[Dataset records]
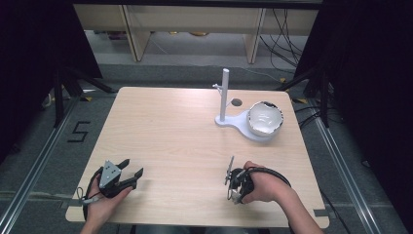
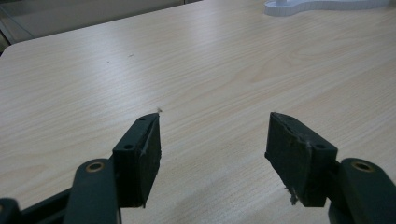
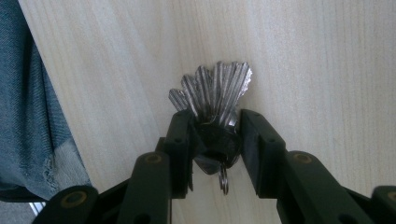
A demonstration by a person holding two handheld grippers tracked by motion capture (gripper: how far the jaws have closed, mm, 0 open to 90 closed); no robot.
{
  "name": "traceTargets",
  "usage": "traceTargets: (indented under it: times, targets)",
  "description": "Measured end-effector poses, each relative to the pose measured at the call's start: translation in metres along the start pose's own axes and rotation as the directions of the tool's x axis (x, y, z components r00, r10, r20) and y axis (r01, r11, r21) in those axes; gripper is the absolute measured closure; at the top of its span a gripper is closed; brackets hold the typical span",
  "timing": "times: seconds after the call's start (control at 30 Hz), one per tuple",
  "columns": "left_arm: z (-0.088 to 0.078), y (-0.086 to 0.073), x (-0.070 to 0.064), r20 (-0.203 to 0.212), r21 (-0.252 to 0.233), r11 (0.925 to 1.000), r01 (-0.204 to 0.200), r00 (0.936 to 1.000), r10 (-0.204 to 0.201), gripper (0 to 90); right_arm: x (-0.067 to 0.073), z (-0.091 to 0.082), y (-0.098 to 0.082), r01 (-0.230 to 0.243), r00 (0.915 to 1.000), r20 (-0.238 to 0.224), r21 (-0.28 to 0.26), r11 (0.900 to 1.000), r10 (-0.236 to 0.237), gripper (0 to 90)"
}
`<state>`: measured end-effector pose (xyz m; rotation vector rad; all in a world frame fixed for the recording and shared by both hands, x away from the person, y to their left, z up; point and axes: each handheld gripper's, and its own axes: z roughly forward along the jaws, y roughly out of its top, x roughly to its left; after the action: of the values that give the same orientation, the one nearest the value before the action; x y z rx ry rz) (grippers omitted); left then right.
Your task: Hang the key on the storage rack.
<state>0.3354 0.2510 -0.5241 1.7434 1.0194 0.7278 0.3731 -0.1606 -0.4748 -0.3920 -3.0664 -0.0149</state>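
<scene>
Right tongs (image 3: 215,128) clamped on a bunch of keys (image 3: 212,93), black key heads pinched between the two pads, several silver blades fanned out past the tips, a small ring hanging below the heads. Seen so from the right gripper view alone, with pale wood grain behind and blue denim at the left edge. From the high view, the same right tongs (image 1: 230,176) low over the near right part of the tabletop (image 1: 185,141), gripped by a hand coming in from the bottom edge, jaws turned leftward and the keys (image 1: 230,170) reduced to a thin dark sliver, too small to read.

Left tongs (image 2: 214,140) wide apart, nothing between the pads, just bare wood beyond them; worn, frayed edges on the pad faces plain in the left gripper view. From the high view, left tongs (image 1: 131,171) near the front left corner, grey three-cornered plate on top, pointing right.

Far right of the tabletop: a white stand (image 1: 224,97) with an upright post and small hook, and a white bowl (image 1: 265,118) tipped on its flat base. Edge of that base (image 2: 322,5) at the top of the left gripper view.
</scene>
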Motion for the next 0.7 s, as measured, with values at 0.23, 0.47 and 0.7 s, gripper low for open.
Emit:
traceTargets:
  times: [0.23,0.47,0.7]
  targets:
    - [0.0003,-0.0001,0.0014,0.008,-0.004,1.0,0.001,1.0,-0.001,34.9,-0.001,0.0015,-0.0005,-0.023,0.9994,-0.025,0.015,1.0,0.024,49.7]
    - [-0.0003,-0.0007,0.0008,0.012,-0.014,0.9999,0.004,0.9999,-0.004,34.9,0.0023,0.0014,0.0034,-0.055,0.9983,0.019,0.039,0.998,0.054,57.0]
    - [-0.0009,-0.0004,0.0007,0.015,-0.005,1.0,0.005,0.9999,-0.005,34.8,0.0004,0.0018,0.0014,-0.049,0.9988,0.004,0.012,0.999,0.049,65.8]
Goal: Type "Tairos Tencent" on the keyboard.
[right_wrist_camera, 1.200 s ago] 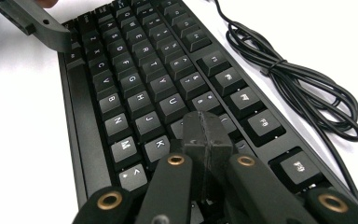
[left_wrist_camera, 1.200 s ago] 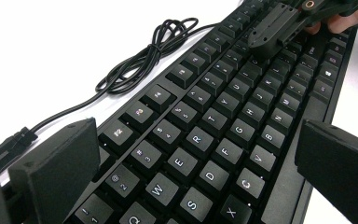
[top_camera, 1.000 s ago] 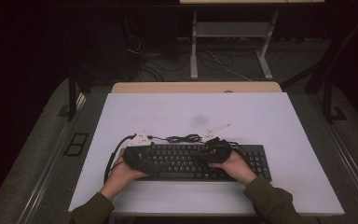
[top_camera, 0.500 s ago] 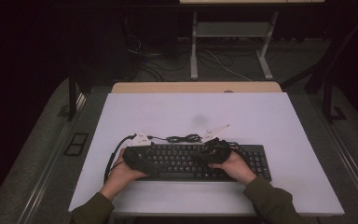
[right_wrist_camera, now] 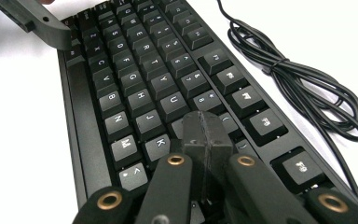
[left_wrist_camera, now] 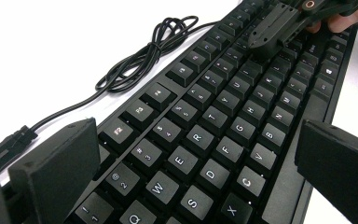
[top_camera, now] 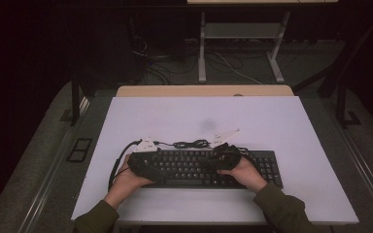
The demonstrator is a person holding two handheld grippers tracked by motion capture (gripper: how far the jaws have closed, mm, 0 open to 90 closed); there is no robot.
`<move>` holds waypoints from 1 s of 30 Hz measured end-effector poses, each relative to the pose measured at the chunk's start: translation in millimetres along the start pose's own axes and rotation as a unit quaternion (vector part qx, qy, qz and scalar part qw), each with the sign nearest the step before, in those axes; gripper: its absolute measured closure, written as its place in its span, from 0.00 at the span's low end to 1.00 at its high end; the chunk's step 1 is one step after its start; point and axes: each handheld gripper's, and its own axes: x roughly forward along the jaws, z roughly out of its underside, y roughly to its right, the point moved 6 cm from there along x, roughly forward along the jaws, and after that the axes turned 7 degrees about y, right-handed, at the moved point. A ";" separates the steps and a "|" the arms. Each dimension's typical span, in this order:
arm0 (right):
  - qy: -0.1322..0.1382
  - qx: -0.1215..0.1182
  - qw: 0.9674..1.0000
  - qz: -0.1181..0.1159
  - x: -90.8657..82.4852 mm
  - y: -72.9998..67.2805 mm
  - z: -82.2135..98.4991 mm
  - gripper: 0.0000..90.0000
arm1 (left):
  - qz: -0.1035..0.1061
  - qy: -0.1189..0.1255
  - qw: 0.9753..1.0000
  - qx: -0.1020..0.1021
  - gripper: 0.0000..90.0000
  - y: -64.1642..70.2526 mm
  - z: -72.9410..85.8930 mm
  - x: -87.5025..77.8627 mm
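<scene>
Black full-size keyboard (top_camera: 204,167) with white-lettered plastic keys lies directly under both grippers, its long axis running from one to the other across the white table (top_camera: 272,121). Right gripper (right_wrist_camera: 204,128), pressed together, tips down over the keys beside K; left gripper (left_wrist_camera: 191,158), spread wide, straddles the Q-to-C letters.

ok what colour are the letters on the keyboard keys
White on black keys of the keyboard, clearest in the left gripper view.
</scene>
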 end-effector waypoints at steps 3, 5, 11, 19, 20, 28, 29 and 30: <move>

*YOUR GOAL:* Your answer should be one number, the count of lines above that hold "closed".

*RESPONSE AREA:* 3